----- DATASET EXCERPT -----
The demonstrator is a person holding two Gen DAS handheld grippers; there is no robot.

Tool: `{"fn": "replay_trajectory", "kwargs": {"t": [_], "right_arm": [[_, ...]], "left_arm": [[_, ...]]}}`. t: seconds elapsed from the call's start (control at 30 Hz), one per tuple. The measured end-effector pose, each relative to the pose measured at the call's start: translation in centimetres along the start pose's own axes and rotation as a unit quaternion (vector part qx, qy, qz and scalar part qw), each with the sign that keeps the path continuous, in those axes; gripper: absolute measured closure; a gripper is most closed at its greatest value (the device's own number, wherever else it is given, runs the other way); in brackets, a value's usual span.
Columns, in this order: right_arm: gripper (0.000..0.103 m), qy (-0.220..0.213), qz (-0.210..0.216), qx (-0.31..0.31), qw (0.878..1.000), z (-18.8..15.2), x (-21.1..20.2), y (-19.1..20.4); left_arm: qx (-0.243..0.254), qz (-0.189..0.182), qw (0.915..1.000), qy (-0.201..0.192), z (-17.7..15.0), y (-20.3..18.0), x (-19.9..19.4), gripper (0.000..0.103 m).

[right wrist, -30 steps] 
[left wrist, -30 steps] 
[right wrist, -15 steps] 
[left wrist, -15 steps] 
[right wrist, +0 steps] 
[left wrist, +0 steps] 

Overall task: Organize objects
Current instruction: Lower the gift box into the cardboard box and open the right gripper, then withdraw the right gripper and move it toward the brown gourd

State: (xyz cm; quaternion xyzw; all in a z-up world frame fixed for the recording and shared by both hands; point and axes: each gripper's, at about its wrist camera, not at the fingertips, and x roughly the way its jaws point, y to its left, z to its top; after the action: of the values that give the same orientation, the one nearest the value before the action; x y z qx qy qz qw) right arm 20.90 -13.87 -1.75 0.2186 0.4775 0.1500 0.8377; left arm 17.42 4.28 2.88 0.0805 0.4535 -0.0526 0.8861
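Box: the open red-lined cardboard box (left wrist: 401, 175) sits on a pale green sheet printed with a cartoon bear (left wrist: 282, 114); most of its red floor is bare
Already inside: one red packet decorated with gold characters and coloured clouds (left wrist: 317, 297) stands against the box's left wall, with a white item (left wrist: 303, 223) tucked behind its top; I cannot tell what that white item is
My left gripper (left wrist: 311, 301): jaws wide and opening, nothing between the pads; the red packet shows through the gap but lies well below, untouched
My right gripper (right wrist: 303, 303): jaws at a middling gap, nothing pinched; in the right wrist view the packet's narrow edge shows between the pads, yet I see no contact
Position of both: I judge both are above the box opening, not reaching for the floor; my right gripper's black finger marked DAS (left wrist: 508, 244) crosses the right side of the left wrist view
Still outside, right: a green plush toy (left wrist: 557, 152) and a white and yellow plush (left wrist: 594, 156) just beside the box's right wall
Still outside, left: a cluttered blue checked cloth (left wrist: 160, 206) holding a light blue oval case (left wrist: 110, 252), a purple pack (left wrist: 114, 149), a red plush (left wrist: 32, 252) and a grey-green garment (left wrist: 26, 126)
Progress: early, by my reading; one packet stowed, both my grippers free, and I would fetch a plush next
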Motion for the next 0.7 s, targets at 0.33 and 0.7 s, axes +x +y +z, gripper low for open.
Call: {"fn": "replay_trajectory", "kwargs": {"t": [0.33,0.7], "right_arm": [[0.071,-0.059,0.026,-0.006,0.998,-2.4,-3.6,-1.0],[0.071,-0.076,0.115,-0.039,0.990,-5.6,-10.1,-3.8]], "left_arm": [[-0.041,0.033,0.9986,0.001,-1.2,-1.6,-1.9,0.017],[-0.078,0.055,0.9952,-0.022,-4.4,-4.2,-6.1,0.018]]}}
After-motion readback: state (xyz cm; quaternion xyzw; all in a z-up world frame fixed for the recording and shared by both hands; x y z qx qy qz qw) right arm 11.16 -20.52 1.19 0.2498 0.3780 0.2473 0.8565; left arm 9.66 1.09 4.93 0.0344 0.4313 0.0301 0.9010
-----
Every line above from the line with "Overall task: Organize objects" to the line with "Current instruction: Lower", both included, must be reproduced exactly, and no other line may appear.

Overall task: Organize objects
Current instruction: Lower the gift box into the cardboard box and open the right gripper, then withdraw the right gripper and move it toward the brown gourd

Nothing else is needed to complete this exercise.